Computational MRI: Beyond Compressed Sensing

  • 6 speakers with 30 minute lectures

Speakers: Mariya Doneva - Speaker Website
Philips Research Hamburg

Jeffrey Fessler - Speaker Website
William L. Root Collegiate Professor
Electrical Engineering and Computer Science
The University of Michigan

Sajan Lingala - Speaker Website
Assistant Professor
Roy J Carver Department of Biomedical Engineering
University of Iowa

Jonathan Tamir - Speaker Website
Assistant Professor
Electrical and Computer Engineering
The University of Texas at Austin (UT Austin)

Mathews Jacob - Speaker Website
Professor
Department of Electrical and Computer Engieering
University of Iowa

Mehmet Akcakaya - Speaker Website
McKnight-Land Grant Assistant Professor,
Department of Electrical and Computer Engineering, and Center for Magnetic
Resonance Research
University of Minnesota

Abstracts:

Talk 1: Physics based models for MR image reconstruction
Speaker: Mariya Doneva


The signal measurement model is the link between data acquisition and image reconstruction. Simple models are tempting, and in MRI the Fourier model has been predominantly used because of its simplicity and efficiency. However, this simple model ignores many factors and is often insufficient. This lecture will give an overview of modern techniques for model-based reconstruction that apply an extended signal model to better describe the data acquisition process.
 

Talk 2: Optimization methods for MR image reconstruction
Speaker: Jeffrey Fessler


This tutorial will summarize several key models and optimization algorithms for MR image reconstruction, including both the type of methods that have been recently FDA approved for clinical use, as well as more recent methods being considered in the research community that use data-adaptive regularizers. Many algorithms have been devised that exploit the structure of the system model and regularizers used in MRI; this talk will collect such algorithms in a single survey. Many of the ideas used in optimization methods for MRI are also useful for solving other inverse problems.

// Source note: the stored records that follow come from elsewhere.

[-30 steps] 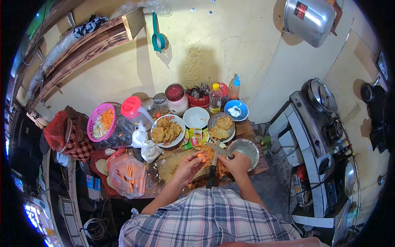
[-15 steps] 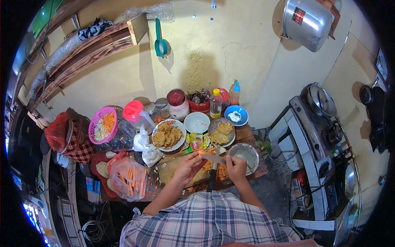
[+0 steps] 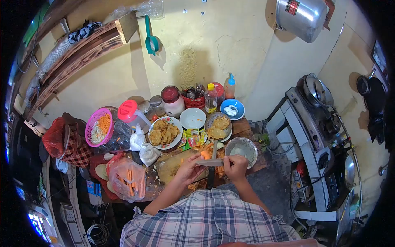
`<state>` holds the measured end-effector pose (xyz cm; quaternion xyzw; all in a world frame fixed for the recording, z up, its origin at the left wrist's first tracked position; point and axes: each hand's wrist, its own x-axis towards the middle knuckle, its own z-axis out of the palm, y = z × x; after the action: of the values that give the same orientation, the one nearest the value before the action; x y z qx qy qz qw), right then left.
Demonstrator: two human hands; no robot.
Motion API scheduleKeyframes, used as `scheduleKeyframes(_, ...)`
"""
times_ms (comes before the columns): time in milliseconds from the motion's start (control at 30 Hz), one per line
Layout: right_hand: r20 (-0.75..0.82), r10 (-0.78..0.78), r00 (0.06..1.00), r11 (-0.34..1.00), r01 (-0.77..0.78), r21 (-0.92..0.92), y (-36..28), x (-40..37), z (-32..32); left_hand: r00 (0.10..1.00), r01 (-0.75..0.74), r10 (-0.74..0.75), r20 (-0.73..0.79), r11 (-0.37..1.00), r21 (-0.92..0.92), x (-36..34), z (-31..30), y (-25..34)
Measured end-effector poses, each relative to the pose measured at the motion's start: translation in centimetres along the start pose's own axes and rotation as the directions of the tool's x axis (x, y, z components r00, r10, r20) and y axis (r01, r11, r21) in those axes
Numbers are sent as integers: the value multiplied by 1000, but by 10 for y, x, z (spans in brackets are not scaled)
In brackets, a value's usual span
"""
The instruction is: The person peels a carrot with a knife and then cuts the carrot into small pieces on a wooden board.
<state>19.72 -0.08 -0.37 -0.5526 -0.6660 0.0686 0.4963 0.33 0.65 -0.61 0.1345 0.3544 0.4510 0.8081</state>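
My left hand [image 3: 189, 169] is closed around a carrot [image 3: 205, 155], whose orange end shows past the fingertips. In my right hand [image 3: 235, 167] is a knife [image 3: 210, 162], gripped by its handle, its blade lying level across the carrot's near side. Beneath both hands, a second knife with a black handle [image 3: 211, 178] rests on the wooden cutting board [image 3: 168, 168], pointing away from me. Cut carrot pieces [image 3: 219, 171] lie around that knife. A bowl with pale batter [image 3: 242, 150] stands just beyond my right hand.
A plate of fritters [image 3: 165, 132], a white bowl [image 3: 193, 119] and a strainer with fritters [image 3: 219, 126] stand behind the board. To the left are a bag of carrots [image 3: 128, 181] and a pink basket of shredded vegetables [image 3: 99, 126]. The stove [image 3: 306, 119] is at right.
The knife in my right hand has turned from slanting to nearly level and sits slightly lower. More of the carrot shows above the blade. The whole view has shifted a little.
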Motion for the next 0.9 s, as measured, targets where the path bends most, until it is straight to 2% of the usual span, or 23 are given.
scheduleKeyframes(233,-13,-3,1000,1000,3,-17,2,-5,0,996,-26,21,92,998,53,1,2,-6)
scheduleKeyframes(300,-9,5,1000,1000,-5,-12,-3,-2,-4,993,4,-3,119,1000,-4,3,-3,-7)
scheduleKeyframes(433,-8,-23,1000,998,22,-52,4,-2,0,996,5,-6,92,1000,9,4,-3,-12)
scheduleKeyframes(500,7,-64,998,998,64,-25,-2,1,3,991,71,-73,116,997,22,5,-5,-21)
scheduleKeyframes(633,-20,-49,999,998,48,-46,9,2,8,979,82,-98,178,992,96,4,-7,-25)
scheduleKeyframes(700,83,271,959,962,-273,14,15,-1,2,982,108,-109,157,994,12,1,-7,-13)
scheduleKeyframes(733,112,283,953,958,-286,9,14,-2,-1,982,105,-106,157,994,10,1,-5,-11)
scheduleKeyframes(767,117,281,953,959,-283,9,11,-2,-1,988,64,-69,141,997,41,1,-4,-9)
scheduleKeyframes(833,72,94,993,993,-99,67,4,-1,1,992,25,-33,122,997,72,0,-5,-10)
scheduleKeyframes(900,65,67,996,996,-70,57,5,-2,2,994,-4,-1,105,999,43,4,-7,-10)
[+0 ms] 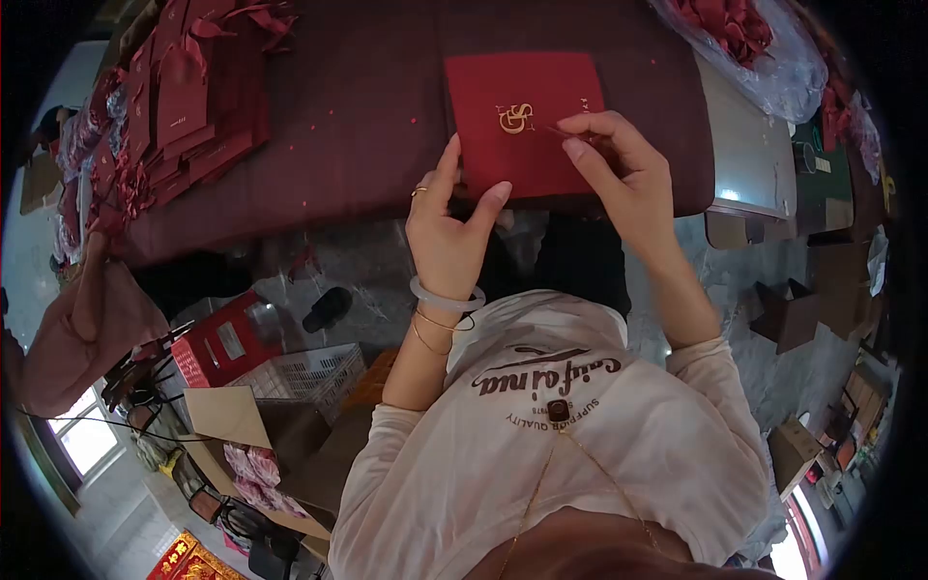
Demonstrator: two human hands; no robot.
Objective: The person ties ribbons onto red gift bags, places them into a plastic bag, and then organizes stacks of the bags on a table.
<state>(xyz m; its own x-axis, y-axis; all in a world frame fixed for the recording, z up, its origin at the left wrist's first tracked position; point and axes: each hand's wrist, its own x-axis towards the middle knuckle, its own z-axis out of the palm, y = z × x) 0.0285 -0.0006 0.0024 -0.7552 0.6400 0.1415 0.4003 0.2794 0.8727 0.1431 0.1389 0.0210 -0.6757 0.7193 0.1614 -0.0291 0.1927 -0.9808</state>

Talk 3: Accelerating dynamic MRI using learned representations
Speaker: Sajan Lingala

In this tutorial, we will offer a unified view of several different approaches to dynamic MRI using learned representations, focusing on the signal processing aspects which make each class of learning methods so powerful. These methods include low-rank methods, blind compressed sensing methods, higher-order multidynamic methods, explicit motion estimation compensated recovery methods, and manifold regularized recovery methods. Over the past five years or so, these schemes have revolutionized dynamic MRI for many applications, offering exciting new capabilities in biomedical imaging. We expect this tutorial to benefit the ISBI audience who are interested in learning on recent trends in dynamic MRI.


Talk 4: Multi-contrast and Quantitative MRI methods
Speaker: Jonathan Tamir

This tutorial will introduce physics-based modeling constraints in MRI and shows how they can be used in conjunction with compressed sensing for image reconstruction and quantitative imaging. We describe model-based quantitative MRI, as well as its linear subspace approximation. We also discuss approaches to selecting user-controllable scan parameters given knowledge of the physical model. We will present MRI applications that take advantage of this framework for the purpose of multi-contrast imaging and quantitative mapping. We expect this tutorial to benefit the ISBI audience who are interested in learning on recent trends in multicontrast and quantitative MRI.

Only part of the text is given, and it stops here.